Unrest over the land survey scheme was partially responsible for the Treaty boycott at Fort Resolution in 1916. Pierre Smallnose Drygeese was there and recalled what happened. “So Chief Susie Drygeese and Gus (Card) talk about land… They started to talk back and forth with Gas (Gus) but Gas won’t listen to what Susie tells him and Susie says, ‘If you don’t want to listen to what I said, no use arguing around like this, might as well go home,’ and then the old man rushed out” (Fumoleau, 2004, p. 145).
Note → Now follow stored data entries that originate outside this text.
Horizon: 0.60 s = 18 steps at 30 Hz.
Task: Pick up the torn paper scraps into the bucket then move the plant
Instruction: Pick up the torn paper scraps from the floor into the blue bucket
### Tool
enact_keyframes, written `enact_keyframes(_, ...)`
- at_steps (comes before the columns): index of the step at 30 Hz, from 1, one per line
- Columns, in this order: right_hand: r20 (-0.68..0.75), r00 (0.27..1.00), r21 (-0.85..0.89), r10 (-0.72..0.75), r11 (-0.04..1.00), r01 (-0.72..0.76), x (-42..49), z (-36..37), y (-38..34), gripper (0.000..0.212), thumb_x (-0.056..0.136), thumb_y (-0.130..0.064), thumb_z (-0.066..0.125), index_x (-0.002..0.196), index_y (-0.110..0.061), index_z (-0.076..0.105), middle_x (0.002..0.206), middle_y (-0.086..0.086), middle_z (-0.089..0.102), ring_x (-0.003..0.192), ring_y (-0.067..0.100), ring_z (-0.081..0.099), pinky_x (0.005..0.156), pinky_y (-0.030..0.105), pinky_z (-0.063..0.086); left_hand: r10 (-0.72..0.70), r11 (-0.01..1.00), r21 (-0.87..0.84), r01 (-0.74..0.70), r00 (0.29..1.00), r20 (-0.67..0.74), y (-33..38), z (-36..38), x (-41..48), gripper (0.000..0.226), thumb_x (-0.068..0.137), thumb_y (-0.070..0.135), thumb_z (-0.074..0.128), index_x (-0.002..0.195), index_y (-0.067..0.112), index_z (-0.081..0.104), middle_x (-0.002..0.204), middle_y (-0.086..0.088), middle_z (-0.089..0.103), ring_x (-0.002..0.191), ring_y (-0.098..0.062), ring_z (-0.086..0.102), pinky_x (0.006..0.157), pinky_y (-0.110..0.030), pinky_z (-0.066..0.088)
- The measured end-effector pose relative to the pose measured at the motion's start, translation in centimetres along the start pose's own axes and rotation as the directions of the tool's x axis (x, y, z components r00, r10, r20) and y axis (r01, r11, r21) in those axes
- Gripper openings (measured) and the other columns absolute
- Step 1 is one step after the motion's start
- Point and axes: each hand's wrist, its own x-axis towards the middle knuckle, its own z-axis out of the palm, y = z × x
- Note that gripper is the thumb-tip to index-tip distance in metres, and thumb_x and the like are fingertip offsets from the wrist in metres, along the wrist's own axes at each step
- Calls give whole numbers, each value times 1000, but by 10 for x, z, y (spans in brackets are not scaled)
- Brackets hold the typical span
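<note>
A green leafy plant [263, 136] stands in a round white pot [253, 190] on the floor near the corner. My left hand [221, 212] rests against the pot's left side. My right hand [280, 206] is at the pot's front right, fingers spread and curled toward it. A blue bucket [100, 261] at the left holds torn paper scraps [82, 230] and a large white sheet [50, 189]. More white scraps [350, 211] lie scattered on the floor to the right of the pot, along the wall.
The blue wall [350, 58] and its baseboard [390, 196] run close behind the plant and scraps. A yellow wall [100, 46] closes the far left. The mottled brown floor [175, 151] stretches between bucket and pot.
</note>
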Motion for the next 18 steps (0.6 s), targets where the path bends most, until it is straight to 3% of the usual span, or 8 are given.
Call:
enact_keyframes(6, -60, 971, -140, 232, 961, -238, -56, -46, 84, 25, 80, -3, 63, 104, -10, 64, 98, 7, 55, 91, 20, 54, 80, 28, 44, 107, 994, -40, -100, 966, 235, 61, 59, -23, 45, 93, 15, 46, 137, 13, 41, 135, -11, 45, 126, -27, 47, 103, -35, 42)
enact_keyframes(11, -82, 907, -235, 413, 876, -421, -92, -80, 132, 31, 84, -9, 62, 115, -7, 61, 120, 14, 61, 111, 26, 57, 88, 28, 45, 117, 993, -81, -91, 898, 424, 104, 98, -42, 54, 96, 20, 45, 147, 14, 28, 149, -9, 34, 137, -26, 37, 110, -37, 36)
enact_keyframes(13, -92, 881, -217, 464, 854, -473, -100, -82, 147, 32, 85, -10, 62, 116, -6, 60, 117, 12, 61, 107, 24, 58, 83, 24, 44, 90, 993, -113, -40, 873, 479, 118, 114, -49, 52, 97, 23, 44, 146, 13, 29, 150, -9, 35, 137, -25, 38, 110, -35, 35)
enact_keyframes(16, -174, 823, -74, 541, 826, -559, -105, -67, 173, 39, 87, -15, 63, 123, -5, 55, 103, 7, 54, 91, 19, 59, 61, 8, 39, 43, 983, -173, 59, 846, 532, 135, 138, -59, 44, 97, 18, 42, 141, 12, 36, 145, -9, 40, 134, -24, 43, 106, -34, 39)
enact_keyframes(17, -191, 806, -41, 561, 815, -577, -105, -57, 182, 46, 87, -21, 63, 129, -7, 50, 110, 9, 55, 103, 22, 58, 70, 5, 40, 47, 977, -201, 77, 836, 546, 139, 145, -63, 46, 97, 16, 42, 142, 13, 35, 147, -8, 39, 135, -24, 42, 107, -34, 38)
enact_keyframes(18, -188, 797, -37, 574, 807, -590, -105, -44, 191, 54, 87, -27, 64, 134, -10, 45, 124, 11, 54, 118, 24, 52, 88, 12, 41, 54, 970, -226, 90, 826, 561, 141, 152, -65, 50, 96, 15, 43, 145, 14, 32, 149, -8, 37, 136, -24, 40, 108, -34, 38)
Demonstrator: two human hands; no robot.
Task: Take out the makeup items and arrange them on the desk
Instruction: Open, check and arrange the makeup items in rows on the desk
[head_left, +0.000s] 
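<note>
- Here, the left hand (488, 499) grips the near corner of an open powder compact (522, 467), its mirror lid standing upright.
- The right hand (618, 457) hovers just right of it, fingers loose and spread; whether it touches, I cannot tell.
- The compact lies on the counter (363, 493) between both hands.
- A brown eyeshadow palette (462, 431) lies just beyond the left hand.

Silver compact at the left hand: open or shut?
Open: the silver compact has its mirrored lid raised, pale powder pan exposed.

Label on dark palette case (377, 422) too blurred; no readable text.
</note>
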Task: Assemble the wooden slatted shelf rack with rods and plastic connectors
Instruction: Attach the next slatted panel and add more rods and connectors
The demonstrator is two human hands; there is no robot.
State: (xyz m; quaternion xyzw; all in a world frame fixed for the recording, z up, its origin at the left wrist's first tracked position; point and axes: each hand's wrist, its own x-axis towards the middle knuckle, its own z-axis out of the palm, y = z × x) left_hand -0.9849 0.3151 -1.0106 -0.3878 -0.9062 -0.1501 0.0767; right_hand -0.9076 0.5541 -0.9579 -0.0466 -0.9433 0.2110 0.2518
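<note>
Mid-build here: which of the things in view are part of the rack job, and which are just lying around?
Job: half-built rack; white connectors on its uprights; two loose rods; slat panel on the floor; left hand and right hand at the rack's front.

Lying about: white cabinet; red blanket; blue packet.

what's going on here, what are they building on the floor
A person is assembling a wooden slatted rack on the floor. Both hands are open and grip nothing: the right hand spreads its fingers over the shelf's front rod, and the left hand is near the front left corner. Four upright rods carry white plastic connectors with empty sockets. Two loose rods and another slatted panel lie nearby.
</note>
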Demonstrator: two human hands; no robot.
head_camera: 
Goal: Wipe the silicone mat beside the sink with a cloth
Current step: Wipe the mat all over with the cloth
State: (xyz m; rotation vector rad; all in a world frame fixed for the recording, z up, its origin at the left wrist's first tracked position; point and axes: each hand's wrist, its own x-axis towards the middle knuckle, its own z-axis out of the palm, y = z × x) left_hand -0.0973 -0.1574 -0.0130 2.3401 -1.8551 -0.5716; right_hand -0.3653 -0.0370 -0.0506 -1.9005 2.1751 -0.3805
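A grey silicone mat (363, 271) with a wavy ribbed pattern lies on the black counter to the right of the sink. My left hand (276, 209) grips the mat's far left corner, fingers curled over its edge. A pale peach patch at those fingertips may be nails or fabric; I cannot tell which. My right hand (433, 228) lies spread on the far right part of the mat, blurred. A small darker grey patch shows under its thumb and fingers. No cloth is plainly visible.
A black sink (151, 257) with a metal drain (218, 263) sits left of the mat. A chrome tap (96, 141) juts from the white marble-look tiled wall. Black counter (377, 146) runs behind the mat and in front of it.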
Land surveying continued up and down the Mackenzie River, primarily focused on resource identification and claim staking. In 1913 three oil leases at Norman Wells were taken out and sold to Imperial Oil Limited in 1918. In 1921, the Topographical Survey sent Guy Houston Blanchet north to map more than 300,000 square kilometres of largely unsurveyed territory centred on the East Arm of Great Slave Lake. Blanchet was asked to survey a complicated maze of lakes and rivers for which only very rudimentary maps existed. The Government of Canada wanted to open the area up for mining and resource development. The southern model of land settlement required surveys and treaties to establish land access and control rights. Blanchet’s s topographical maps and navigational buoy placements along the Great Slave Lake extended Canadian access into the Dene traditional lands, called Denendeh. Blanchet consulted and employed knowledgeable Dene in his surveys and often travelled as they did, relying on what the land provided. He maintained Dene names for many of the systems he surveyed.

The fundamental disagreement between the Government of Canada and the Treaty signatories on land transfer and ownership complicated the settlement of township, reserve and mineral controls into the 21st century.